Reverend Robert J. Roberts Journals and Diaries
Missionary, educator, colonist—Robert James Roberts was born in Ireland on December 8, 1831. He graduated from Trinity College Dublin in 1857 then journeyed to North America, arriving in Upper Canada in May of that year. The following year he met Anglican Bishop of Upper Canada Maurice Scollard Baldwin and expressed an interest in serving the Church of England. Roberts was admitted to Deacon’s Orders on December 15, 1858 and acted as a missionary for 20 years.
Believing his health would benefit, Roberts accepted an assignment to the west coast and arrived at Esquimalt on September 13, 1878. Over the next year he investigated First Nations communities across Vancouver Island, searching for a suitable location for a mission and school.
In November 1878 Roberts visited Kuper Island and stayed with ‘John Peter’, the brother of the Penelekut Chief. He received encouragement from local First Nations communities who desired to see a school for their children and in December 1881 the schoolhouse was completed. School began on March 6, 1882.
Roberts’ family kept an ongoing relationship with local First Nations groups—the Penelekut and the Lamalcha [Roberts’ spelling]—and he distributed medicine and medical advice, offered care and acted as a liaison to government medical officials. He also provided farming advice, distributed seeds, helped acquire and care for livestock and performed baptisms, funeral services and marriages for the First Nations and settler communities.

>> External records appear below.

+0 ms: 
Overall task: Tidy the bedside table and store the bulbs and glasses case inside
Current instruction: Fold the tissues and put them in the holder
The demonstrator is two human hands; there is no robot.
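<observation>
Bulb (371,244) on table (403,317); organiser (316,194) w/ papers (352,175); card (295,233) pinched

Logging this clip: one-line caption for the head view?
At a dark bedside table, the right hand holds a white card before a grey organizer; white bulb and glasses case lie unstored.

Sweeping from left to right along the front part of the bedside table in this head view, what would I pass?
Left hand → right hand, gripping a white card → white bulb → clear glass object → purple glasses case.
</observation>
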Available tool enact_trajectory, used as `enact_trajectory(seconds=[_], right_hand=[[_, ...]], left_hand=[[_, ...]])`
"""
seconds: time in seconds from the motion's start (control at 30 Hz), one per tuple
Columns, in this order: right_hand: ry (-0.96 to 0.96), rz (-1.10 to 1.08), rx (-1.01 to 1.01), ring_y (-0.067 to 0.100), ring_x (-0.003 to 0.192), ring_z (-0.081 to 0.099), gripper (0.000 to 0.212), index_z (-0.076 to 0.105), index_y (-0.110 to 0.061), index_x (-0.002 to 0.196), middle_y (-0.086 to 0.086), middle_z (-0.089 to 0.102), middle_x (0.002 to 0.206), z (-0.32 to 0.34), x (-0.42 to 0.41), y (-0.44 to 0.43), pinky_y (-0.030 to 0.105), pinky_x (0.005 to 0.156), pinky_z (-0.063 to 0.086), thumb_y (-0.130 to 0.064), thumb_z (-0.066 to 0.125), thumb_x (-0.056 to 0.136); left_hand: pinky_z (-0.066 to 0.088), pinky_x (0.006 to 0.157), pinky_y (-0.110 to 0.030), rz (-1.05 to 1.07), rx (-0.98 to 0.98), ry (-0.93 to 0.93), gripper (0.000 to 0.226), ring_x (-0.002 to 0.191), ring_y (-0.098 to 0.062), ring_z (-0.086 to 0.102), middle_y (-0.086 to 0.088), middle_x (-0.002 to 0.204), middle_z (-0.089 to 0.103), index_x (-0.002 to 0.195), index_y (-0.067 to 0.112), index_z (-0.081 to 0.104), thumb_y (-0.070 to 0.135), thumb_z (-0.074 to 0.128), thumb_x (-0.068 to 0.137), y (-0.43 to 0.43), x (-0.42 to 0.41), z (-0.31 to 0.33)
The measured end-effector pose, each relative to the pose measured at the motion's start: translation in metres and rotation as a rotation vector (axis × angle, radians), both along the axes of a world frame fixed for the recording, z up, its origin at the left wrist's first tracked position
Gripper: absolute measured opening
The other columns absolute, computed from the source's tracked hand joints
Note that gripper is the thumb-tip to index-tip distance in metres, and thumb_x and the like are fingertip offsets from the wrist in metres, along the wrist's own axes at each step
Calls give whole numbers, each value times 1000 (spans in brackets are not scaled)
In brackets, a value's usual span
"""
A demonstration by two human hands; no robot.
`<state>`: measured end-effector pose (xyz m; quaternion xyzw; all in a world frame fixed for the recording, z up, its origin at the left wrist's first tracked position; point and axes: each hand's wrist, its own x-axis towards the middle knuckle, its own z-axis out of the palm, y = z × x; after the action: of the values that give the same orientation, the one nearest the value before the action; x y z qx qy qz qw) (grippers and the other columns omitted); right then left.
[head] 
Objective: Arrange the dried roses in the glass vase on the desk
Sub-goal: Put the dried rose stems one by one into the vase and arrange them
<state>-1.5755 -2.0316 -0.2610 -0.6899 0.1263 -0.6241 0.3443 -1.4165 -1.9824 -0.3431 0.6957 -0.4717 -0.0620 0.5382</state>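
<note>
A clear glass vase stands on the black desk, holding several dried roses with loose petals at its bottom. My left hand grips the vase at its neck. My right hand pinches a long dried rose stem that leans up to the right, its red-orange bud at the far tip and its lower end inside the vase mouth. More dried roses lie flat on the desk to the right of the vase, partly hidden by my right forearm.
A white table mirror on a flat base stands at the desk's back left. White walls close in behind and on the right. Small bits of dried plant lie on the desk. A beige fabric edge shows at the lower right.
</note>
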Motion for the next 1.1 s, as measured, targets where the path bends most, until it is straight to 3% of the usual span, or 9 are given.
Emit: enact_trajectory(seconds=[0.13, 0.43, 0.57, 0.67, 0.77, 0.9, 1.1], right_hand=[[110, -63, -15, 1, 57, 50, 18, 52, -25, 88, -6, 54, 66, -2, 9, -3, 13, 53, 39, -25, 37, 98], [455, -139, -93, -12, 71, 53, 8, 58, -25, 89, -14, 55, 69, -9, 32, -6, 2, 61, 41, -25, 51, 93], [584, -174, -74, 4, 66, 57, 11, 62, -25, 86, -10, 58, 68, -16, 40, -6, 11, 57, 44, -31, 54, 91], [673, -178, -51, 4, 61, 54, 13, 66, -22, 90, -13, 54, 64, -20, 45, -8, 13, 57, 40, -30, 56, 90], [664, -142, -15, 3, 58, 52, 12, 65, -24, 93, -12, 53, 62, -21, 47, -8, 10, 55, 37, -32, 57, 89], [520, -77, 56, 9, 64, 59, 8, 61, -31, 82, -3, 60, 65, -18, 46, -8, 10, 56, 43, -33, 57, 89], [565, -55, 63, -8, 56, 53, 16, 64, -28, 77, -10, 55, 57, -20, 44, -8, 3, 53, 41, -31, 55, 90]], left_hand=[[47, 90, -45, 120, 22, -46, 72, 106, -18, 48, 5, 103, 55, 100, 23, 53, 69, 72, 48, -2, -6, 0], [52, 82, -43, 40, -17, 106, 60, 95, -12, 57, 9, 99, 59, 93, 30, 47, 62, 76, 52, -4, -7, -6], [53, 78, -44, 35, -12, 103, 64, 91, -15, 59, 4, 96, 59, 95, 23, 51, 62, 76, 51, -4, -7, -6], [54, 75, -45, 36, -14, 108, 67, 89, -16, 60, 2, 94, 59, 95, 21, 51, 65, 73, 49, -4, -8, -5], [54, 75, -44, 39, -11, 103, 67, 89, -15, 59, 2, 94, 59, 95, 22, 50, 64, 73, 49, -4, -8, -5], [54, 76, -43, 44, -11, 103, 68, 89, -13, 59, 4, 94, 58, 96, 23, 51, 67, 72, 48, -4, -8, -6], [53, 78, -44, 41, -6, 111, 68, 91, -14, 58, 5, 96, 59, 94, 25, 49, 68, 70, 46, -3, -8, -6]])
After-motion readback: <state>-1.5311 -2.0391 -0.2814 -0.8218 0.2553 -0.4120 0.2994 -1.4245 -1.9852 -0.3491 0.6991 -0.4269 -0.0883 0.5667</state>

In 1890 Ottawa granted the Roman Catholic Church the authority to administer the Kuper Island Industrial School. Roberts strongly disapproved and campaigned against this Indian Affairs’ decision. He argued all colleges and schools maintained by public funds should be non-denominational and began a writing campaign to local MPs, newspapers, Indian Agents and federal officials. Roberts’ activism resulted in no new policy and by 1893 he had accepted the Roman Catholic residential school at Telegraph Harbour, visiting regularly and offering occasional assistance. As a Church of England missionary he was not involved with the daily operations of the residential school and his records make no mention of the tragic experiences that occurred there.
This collection consists of personal diaries, farm diaries, correspondence, letter books, letter registers, account books and sermons of Reverend Robert James Roberts.